In this comprehensive co-occurrence of terms analysis, we examined the intricate web of relationships. This analysis, encompassing 904 nodes, provides a nuanced perspective on the co-occurrence patterns within and across these clusters. The 126,902 links, with a cumulative link strength of 474,412, signify the strength and frequency of associations between terms. We employed the association strength method to underscore the significance of terms co-occurring within the same context. This academic exploration sheds light on the complex interplay and interdependencies among various domains, offering valuable insights into the interdisciplinary landscape shaped by AI research and the evolving dynamics influenced by digital platforms.

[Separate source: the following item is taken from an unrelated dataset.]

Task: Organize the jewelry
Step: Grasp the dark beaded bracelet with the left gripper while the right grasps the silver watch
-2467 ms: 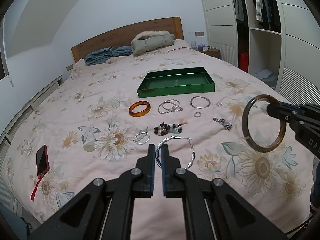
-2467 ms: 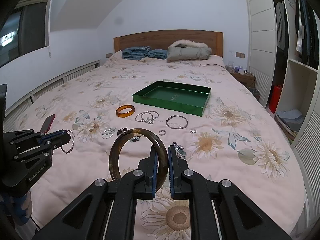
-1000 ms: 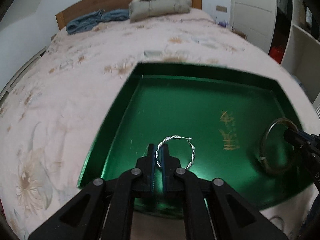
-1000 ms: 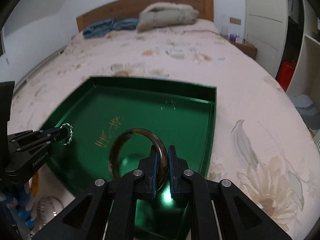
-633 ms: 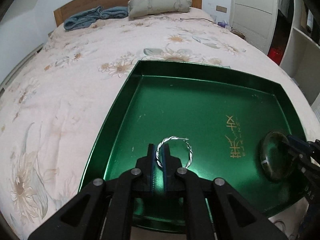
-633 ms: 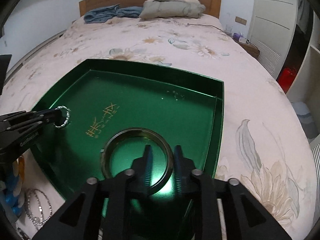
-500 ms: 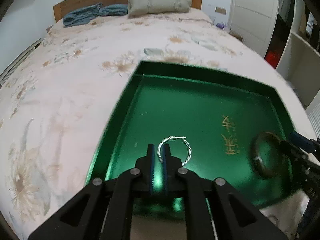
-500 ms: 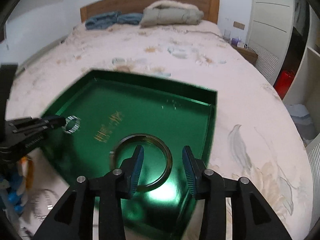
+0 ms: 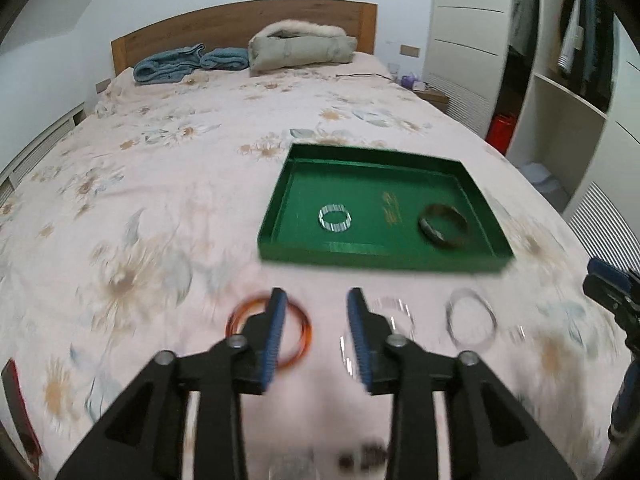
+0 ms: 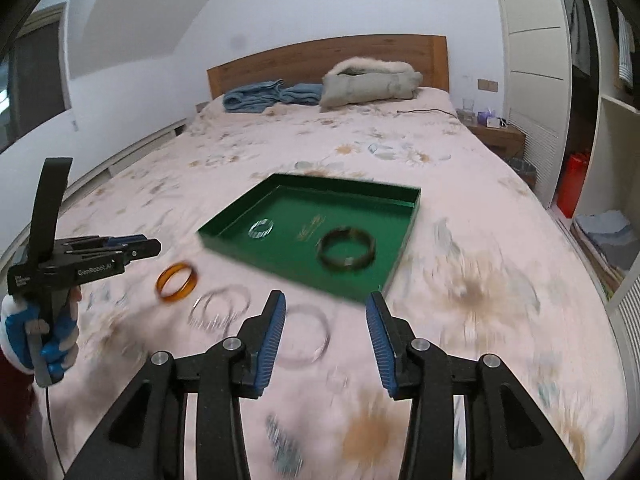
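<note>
A green tray [image 9: 276, 216] [image 10: 404, 236] lies on the bed and holds a twisted silver hoop [image 9: 335, 219] [image 10: 261, 227] and a dark bangle [image 9: 443, 225] [image 10: 346, 256]. My left gripper [image 9: 316, 300] is open and empty above an amber bangle [image 9: 301, 338] [image 10: 177, 282] on the bedspread. My right gripper [image 10: 326, 304] is open and empty in front of the tray, above a thin silver bangle [image 10: 316, 332] [image 9: 471, 323]. A beaded bracelet [image 10: 219, 306] [image 9: 394, 308] lies between them. The image is motion-blurred.
A red phone [image 9: 20, 412] lies at the bed's left edge. Dark beads [image 9: 366, 458] and small rings lie near the front. Folded blue cloth [image 9: 188, 62] and a grey coat [image 9: 300, 46] sit by the headboard. A wardrobe [image 9: 560, 80] stands right.
Both grippers opened, leaving the silver hoop and the dark bangle in the tray, then pulled back from the tray toward the jewelry on the bedspread.
</note>
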`<control>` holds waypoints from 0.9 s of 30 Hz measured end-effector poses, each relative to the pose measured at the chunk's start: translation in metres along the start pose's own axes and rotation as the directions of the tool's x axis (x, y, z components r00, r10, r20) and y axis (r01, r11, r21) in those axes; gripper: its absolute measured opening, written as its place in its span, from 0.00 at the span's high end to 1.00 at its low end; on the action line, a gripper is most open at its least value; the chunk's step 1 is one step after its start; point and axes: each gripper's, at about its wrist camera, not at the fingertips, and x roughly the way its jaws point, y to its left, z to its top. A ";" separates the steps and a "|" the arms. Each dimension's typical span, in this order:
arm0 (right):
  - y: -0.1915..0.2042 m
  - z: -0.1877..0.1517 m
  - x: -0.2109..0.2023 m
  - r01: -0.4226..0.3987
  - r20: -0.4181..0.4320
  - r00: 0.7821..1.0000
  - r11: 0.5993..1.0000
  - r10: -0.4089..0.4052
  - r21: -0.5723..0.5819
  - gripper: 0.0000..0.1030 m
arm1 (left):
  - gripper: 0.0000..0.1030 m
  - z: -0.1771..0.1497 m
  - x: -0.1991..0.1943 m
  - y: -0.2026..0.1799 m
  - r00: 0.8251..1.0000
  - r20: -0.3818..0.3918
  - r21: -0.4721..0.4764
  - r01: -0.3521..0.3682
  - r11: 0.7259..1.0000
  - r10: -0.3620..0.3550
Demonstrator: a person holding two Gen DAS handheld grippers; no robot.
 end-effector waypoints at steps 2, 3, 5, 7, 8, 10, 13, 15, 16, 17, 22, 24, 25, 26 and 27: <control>0.003 -0.018 -0.011 -0.016 -0.011 1.000 1.000 0.016 0.009 0.54 | 0.58 -0.021 -0.014 -0.003 1.000 -0.001 0.009 0.011 1.000 -0.011; 0.005 -0.030 -0.015 -0.027 -0.025 0.999 1.000 0.028 0.015 0.53 | 0.58 -0.033 -0.020 -0.005 1.000 -0.006 0.018 0.017 1.000 -0.016; 0.009 -0.045 -0.016 -0.035 -0.050 0.998 0.999 0.036 0.015 0.52 | 0.58 -0.056 -0.027 -0.012 0.999 -0.024 0.045 0.030 0.999 -0.029; 0.013 -0.059 -0.014 -0.046 -0.082 0.996 0.999 0.047 0.018 0.52 | 0.57 -0.071 -0.030 -0.016 0.998 -0.044 0.063 0.049 0.997 -0.047; 0.015 -0.067 -0.014 -0.051 -0.094 0.994 0.998 0.053 0.020 0.52 | 0.57 -0.080 -0.031 -0.018 0.997 -0.054 0.067 0.062 0.996 -0.059; 0.017 -0.078 -0.012 -0.057 -0.111 0.992 0.998 0.060 0.025 0.52 | 0.57 -0.090 -0.031 -0.019 0.995 -0.066 0.071 0.083 0.994 -0.079; 0.018 -0.090 -0.006 -0.068 -0.130 0.989 0.997 0.073 0.037 0.52 | 0.57 -0.098 -0.029 -0.021 0.992 -0.078 0.085 0.110 0.990 -0.103; 0.019 -0.095 -0.001 -0.071 -0.140 0.987 0.997 0.076 0.037 0.51 | 0.57 -0.100 -0.024 -0.022 0.990 -0.084 0.094 0.125 0.988 -0.117; 0.019 -0.096 0.002 -0.074 -0.146 0.986 0.997 0.079 0.037 0.50 | 0.57 -0.099 -0.021 -0.023 0.988 -0.088 0.097 0.133 0.986 -0.125; 0.019 -0.097 0.004 -0.077 -0.150 0.985 0.996 0.082 0.037 0.49 | 0.57 -0.099 -0.017 -0.024 0.987 -0.094 0.102 0.142 0.985 -0.132; 0.018 -0.100 0.025 -0.081 -0.180 0.980 0.996 0.086 0.034 0.49 | 0.56 -0.101 0.006 -0.034 0.980 -0.132 0.146 0.167 0.975 -0.148; 0.017 -0.103 0.033 -0.074 -0.193 0.978 0.997 0.079 0.032 0.49 | 0.56 -0.102 0.017 -0.037 0.979 -0.146 0.162 0.166 0.973 -0.143; 0.016 -0.104 0.038 -0.073 -0.200 0.977 0.997 0.078 0.034 0.49 | 0.56 -0.102 0.021 -0.039 0.979 -0.150 0.170 0.163 0.972 -0.138; 0.015 -0.105 0.041 -0.074 -0.205 0.976 0.997 0.080 0.037 0.48 | 0.56 -0.102 0.025 -0.039 0.978 -0.157 0.172 0.167 0.971 -0.140; 0.015 -0.107 0.045 -0.073 -0.210 0.974 0.997 0.080 0.037 0.48 | 0.56 -0.103 0.030 -0.040 0.974 -0.170 0.171 0.181 0.968 -0.152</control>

Our exploration led us to identify eight distinct clusters, each representing an aspect of this multifaceted landscape: “Holistic Examination of the Interdisciplinary Landscape in AI Research,” “Multifaceted Analysis of the Societal Impact of Social Media Data,” “Advanced Techniques in Natural Language Processing (NLP) and Machine Learning,” “AI-Powered Analysis of Online Content and Social Dynamics,” “Technological Advancements and Ethical Considerations,” “Predictive Modeling and Algorithm Evaluation,” “Knowledge Representation and Analysis Methods,” and “Neural Network Architecture and Learning.”. These clusters provide a panoramic view of the diverse facets and interconnections within the AI research landscape and underscore the intricate relationship between AI and the societal dynamics influenced by digital platforms’ data. In this regard, AI is evolving in the aspect of machine learning. The most significant cluster, Holistic Examination of the Interdisciplinary Landscape in AI Research, shows the intricate details of AI being heavily developed throughout the years and how it is spread through areas of our lives. This is then followed by clusters that show how AI is evolving in a multifaceted approach. Its evolution includes generative models, advanced techniques in NLP, predictive modeling, deep learning, neural network architectures, and more. While these concepts are present in other industries, their application in advertising is more present today.

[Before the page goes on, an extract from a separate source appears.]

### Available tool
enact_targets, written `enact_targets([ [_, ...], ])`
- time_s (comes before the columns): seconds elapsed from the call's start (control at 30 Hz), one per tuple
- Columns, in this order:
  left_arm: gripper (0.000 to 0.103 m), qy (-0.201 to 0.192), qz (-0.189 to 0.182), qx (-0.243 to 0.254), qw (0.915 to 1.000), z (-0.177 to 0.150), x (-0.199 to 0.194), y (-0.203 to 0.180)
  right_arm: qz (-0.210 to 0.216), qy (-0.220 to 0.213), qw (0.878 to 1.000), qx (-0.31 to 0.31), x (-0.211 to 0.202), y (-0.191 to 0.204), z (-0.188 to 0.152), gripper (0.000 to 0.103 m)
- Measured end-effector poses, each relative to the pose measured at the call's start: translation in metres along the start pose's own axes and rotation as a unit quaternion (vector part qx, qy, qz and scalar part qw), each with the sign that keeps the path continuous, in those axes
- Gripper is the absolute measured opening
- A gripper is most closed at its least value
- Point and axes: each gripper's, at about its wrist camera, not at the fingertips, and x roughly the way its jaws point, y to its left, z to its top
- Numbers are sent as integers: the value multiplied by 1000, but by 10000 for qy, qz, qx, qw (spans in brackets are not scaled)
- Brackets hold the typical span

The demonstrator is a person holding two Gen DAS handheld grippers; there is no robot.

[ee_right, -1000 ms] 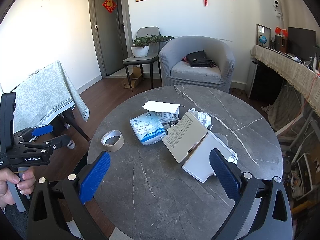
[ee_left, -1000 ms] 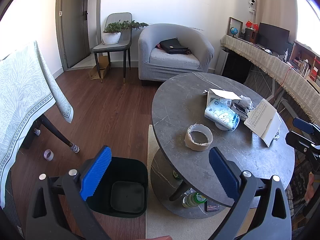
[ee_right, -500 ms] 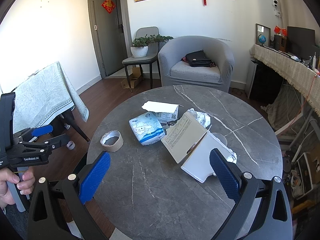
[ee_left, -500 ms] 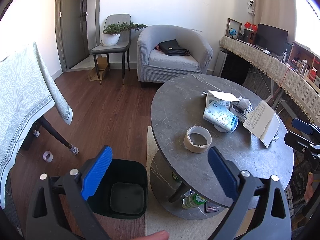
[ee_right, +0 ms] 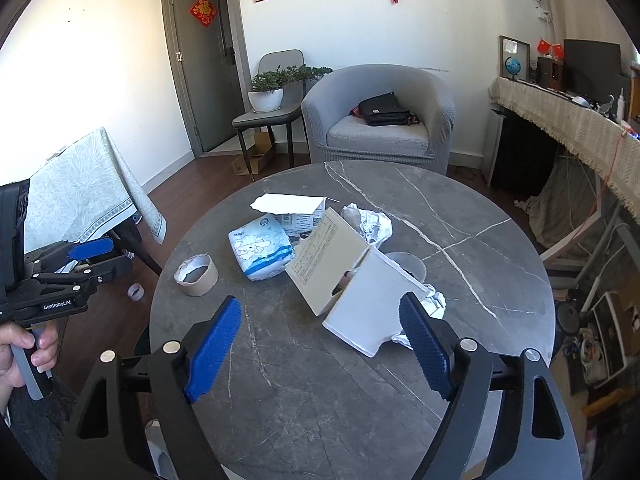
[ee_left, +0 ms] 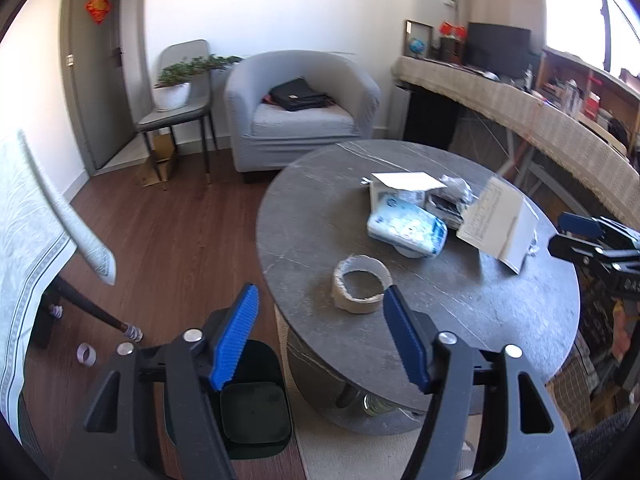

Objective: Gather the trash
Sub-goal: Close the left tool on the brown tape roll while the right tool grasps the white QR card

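A round grey marble table [ee_left: 460, 304] [ee_right: 304, 392] holds the trash: a brown tape roll [ee_left: 361, 289] [ee_right: 196, 275], a blue-white tissue pack [ee_left: 407, 230] [ee_right: 262, 247], an open white box [ee_right: 352, 292] [ee_left: 498, 226], a small printed carton [ee_left: 400, 188] and crumpled foil [ee_right: 370, 226]. A black bin [ee_left: 254, 412] stands on the floor left of the table. My left gripper [ee_left: 324, 336] is open and empty, just short of the tape roll. My right gripper [ee_right: 320, 344] is open and empty, just short of the white box.
A grey armchair [ee_right: 380, 120] with a black bag, a chair with a potted plant [ee_right: 268, 92], a cloth-covered table [ee_left: 28, 240] at left and a covered sideboard [ee_right: 580, 120] at right. A small tape ring [ee_left: 86, 354] lies on the wood floor. Bottles stand under the table.
My left gripper has moved forward toward the table; the tape roll now lies nearer its fingers. The right gripper has edged slightly forward toward the white box.
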Motion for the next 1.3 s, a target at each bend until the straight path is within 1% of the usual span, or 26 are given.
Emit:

In the exploration of the interdisciplinary landscape in AI research, the co-occurrence analysis illuminates crucial insights shown in
Table 2. “Learning” emerges as the term with the highest degree of centrality, reflecting its integral role in the field of Artificial Intelligence in Advertising. This suggests a prevailing emphasis on the development and application of learning methodologies within advertising-focused AI research. The prominence of “learning” in this visualization is unsurprising, as it inherently ties into the core concept of artificial intelligence as discussed in the literature review. It encompasses a multifaceted phenomenon, encompassing the acquisition of new knowledge, development of motor and cognitive skills through practice and guidance, organization of information, constructive representation, and the discovery of new data and theories through experiments and observations. Since the advent of the computer age, significant efforts have been dedicated to integrating learning into machines. This endeavor gave rise to the complex realm of artificial intelligence, coevolving with the field of machine learning [
35]. The interconnectedness of terms like “accuracy,” “dataset,” and “text” signifies their pivotal roles, potentially pointing towards the core components shaping the discourse in this domain. These findings directly contribute to answering RQ1 by uncovering the prevalent themes and subtopics that define the landscape of Artificial Intelligence in Advertising.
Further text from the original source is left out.